In the Marfo-Mariinsky monastery, the Grand Duchess led the life of an ascetic. She slept on a wooden bed without a mattress. She strictly observed fasts, eating only plant foods. In the morning she got up for prayer, after which she distributed obediences to the sisters, worked in the clinic, received visitors, and sorted out petitions and letters.
In the evening, there is a round of patients, ending after midnight. At night she prayed in a chapel or in church, her sleep rarely lasting more than three hours. When the patient was thrashing about and needed help, she sat at his bedside until dawn. In the hospital, Elizaveta Feodorovna took on the most responsible work: she assisted during operations, did dressings, found words of consolation, and tried to alleviate the suffering of the sick. They said that the Grand Duchess emanated a healing power that helped them endure pain and agree to difficult operations.
The abbess always offered confession and communion as the main remedy for illnesses. She said: “It is immoral to console the dying with false hope of recovery; it is better to help them move into eternity in a Christian way.”
The sisters of the monastery took a course in medical knowledge. Their main task was to visit sick, poor, abandoned children, providing them with medical, material and moral assistance.
The best specialists in Moscow worked at the monastery hospital; all operations were performed free of charge. Here those whom doctors refused were healed. The healed patients cried when leaving the Marfo-Mariinsky Hospital, parting with the “ great mother ,” as they called the abbess. There was a Sunday school at the monastery for female factory workers. Anyone could use the funds of the excellent library. There was a free canteen for the poor.
The abbess of the Martha and Mary Convent believed that the main thing was not the hospital, but helping the poor and needy. The monastery received up to 12,000 requests a year. They asked for everything: arranging for treatment, finding a job, looking after children, caring for bedridden patients, sending them to study abroad.

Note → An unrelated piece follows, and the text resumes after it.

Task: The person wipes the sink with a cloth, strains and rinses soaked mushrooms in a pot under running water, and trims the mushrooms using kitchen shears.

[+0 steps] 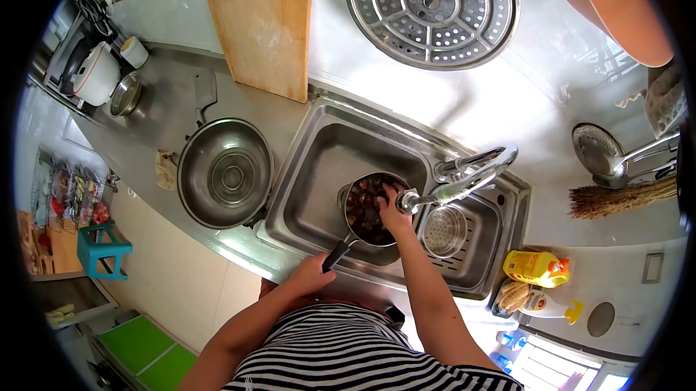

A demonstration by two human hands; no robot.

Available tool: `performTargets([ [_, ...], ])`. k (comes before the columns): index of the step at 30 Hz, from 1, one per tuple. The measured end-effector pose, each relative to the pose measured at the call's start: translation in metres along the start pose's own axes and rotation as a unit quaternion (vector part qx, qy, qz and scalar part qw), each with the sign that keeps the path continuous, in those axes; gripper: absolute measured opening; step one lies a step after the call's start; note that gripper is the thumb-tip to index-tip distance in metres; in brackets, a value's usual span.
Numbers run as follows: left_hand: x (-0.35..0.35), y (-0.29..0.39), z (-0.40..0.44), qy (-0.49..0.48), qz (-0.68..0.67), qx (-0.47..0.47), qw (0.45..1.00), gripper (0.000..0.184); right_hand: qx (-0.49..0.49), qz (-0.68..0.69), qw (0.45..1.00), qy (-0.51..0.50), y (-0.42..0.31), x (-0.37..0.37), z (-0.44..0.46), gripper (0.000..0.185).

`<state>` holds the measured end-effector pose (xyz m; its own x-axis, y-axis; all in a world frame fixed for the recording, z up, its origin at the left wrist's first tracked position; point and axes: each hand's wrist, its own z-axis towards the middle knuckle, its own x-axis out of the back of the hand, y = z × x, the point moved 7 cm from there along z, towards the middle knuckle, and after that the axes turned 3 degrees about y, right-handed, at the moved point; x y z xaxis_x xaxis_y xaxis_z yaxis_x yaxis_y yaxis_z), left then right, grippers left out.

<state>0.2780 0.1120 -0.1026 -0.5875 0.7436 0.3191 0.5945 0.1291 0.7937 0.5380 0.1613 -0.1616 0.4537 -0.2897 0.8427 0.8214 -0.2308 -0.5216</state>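
A saucepan (pixel 354 235) with a black handle (pixel 336 255) sits in the large basin of the steel sink (pixel 312 166). My left hand (pixel 313 275) is wrapped round the end of that handle. Inside the pan lie dark brown and reddish chunks (pixel 366 202), apparently in liquid; their kind is unclear. My right hand (pixel 392 207) reaches into the pan, its fingers apart and touching the chunks, with the tips partly hidden among them. Just right of this hand, the faucet (pixel 442 195) hangs over the pan's edge.
A perforated steel basket (pixel 444 231) stands in the smaller basin. Left of the sink are a wok (pixel 226 173), a cleaver (pixel 206 91) and a cutting board (pixel 261 35) against the wall. Yellow bottles (pixel 535 268) stand at the right; a steamer rack (pixel 432 6) hangs above.
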Motion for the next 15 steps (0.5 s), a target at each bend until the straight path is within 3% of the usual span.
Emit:
performTargets([
  [3,0.000,0.006,0.004,-0.008,0.038,-0.033,0.999,0.030,-0.114,0.031,0.986,-0.120,-0.048,0.025,0.005,0.084],
  [6,0.001,0.011,0.005,-0.003,0.055,-0.050,0.997,0.031,-0.019,-0.068,0.980,-0.185,-0.072,0.021,0.005,0.066],
  [10,0.000,0.007,0.002,0.010,0.030,-0.048,0.998,0.030,0.036,0.030,0.981,-0.186,-0.021,-0.008,0.001,0.053],
  [12,-0.003,0.000,0.001,-0.003,0.023,-0.019,1.000,0.030,0.080,0.018,0.995,-0.062,-0.012,0.011,-0.003,0.045],
  [14,-0.004,0.000,0.001,-0.001,0.023,-0.015,1.000,0.030,0.073,-0.045,0.996,-0.029,-0.026,0.035,-0.009,0.053],
  [15,-0.005,0.001,0.003,0.001,0.024,-0.014,1.000,0.030,-0.028,-0.082,0.988,-0.125,-0.045,0.051,-0.012,0.061],
])
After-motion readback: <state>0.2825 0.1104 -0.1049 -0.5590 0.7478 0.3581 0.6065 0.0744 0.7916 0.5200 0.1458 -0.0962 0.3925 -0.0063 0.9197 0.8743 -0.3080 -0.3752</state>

She found opportunities to help the clergy - she provided funds for the needs of poor rural parishes that could not repair the church or build a new one. She encouraged, strengthened, and helped financially the priests - missionaries who worked among the pagans of the far north or foreigners on the outskirts of Russia.
One of the main places of poverty, to which the Grand Duchess paid special attention, was the Khitrov market. Elizaveta Fedorovna, accompanied by her cell attendant Varvara Yakovleva or the sister of the monastery, Princess Maria Obolenskaya, tirelessly moving from one den to another, collected orphans and persuaded parents to give her children to raise. The entire population of Khitrovo respected her, calling her “ sister Elisaveta” or “mother ”. The police constantly warned her that they could not guarantee her safety.
In response to this, the Grand Duchess always thanked the police for their care and said that her life was not in their hands, but in the hands of God. She tried to save the children of Khitrovka. She was not afraid of uncleanliness, swearing, or a face that had lost its human appearance. She said: “ The likeness of God may sometimes be obscured, but it can never be destroyed.”
She placed the boys torn from Khitrovka into dormitories. From one group of such recent ragamuffins an artel of executive messengers of Moscow was formed. The girls were placed in closed educational institutions or shelters, where their health, spiritual and physical, was also monitored.
Elizaveta Fedorovna organized charity homes for orphans, disabled people, and seriously ill people, found time to visit them, constantly supported them financially, and brought gifts. They tell the following story: one day the Grand Duchess was supposed to come to an orphanage for little orphans. Everyone was preparing to meet their benefactress with dignity. The girls were told that the Grand Duchess would come: they would need to greet her and kiss her hands. When Elizaveta Fedorovna arrived, she was greeted by little children in white dresses. They greeted each other in unison and all extended their hands to the Grand Duchess with the words: “kiss the hands.” The teachers were horrified: what would happen. But the Grand Duchess went up to each of the girls and kissed everyone’s hands. Everyone cried at the same time - there was such tenderness and reverence on their faces and in their hearts.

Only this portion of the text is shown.